Formation of stable wormhole solution with non-commutative geometry in the framework of $f(R,\mathcal{L}_m, T)$ gravity

Abstract

This research delves into the potential existence of traversable wormholes (WHs) within the framework of $f(R,\mathcal{L}_m, T)$ gravity, a modification that includes the matter Lagrangian and the trace of the energy-momentum tensor with specific coupling strengths $\alpha$ and $\beta$. A thorough examination of WH solutions is undertaken using a constant redshift function in tandem with a linear $f(R,\mathcal{L}_m, T)$ model.
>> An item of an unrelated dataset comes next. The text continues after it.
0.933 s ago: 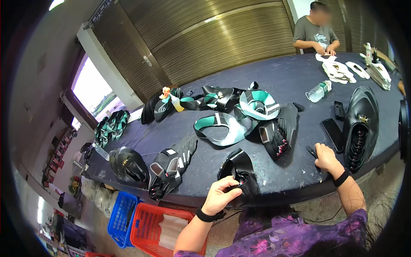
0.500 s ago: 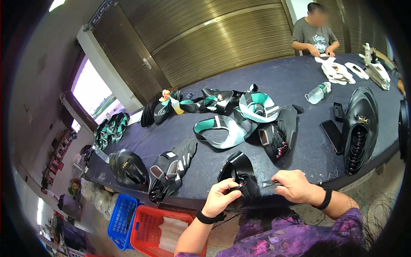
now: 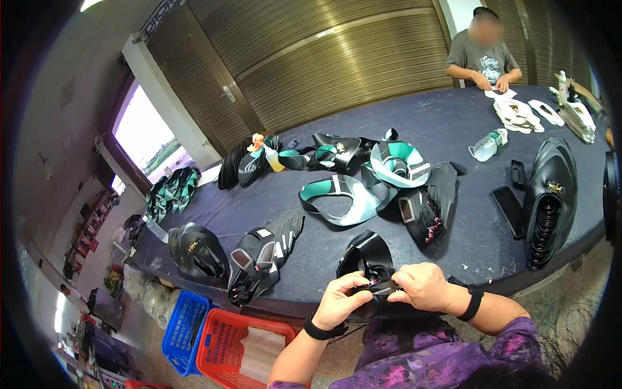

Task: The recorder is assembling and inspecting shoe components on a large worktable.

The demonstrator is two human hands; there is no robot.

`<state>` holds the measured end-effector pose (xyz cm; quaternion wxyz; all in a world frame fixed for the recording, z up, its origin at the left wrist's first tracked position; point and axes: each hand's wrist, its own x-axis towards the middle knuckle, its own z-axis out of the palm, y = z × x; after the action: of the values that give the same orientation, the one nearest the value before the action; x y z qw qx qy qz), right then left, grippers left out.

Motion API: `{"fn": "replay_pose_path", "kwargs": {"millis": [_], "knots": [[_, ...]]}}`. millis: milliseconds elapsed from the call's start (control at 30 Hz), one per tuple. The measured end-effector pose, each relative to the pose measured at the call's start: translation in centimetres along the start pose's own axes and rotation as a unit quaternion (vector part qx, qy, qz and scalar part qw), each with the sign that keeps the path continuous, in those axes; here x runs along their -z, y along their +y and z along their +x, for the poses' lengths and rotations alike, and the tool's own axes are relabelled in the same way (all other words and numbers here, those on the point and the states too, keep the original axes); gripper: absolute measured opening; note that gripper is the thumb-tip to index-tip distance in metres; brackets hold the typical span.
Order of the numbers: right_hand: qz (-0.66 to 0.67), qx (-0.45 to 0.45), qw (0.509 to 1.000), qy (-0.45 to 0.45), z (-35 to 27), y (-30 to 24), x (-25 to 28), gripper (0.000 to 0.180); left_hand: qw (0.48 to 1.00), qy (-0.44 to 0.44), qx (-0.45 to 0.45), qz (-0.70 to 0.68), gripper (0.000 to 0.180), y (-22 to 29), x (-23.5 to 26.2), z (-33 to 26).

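Note:
At the table's near edge, my left hand [image 3: 338, 301] pinches the edge of a glossy black shoe upper [image 3: 364, 249], which stands curled on the tabletop. My right hand [image 3: 422, 286] is closed on small scissors [image 3: 385, 290], their metal blades pointing left at the upper's edge beside my left fingertips. Both hands nearly meet there. The part of the upper between my fingers is mostly hidden. Just beyond lie white-and-green lined uppers [image 3: 340, 200] and a stack of black uppers with red-tipped edges [image 3: 424, 211].
Black upper stacks [image 3: 259, 259] sit at left, and a long nested stack [image 3: 551, 201] at right near a phone [image 3: 507, 211]. A plastic bottle [image 3: 488, 145] lies farther back. Blue [image 3: 184, 330] and red [image 3: 210, 350] baskets stand below the table. A co-worker [image 3: 486, 58] handles white pieces across it.
My right hand has moved left with the scissors, bringing the blades to the upper's edge by my left fingers. My left hand keeps its hold. The whole view has shifted slightly.

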<state>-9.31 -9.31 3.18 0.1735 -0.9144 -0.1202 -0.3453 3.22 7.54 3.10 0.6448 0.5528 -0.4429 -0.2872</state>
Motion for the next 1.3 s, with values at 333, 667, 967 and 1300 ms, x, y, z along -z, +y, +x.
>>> {"fn": "replay_pose_path", "kwargs": {"millis": [333,667,967,1300], "knots": [[-0.004,-0.009,1.000,0.000,0.0,-0.1,-0.3,0.032,1.000,-0.007,0.000,-0.005,0.016,0.0,0.0,0.1],[0.228,-0.100,0.968,-0.037,-0.8,0.1,0.0,0.031,0.999,-0.037,-0.026,0.028,0.015,0.8,-0.6,0.5],[0.300,-0.121,0.946,-0.002,-1.4,1.3,2.3,0.038,0.999,-0.012,-0.017,0.045,0.013,-0.4,-0.3,0.1],[0.078,-0.111,0.980,-0.144,-1.1,0.7,2.6,0.036,0.997,-0.061,-0.022,0.040,0.014,-0.4,-0.8,0.3]]}}
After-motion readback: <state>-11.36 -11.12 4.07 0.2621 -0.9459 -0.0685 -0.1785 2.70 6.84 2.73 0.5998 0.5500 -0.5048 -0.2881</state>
The analysis involves deriving WH shape functions based on non-commutative geometry, with a particular focus on Gaussian and Lorentzian matter distributions $\rho$. Constraints on the coupling parameters are developed so that the shape function satisfies both the flaring-out and asymptotic flatness conditions. Moreover, for positive coupling parameters, violating the null energy condition (NEC) at the WH throat $r_0$ demands the presence of exotic matter. For negative couplings, however, we find that exotic matter can be avoided by establishing the upper bound $\beta+\alpha/2<-\frac{1}{\rho r_0^2}-8\pi$. Additionally, the effects of gravitational lensing are explored, revealing the repulsive force of our modified gravity for large negative couplings. Lastly, the stability of the derived WH solutions is verified using the Tolman-Oppenheimer-Volkoff (TOV) formalism.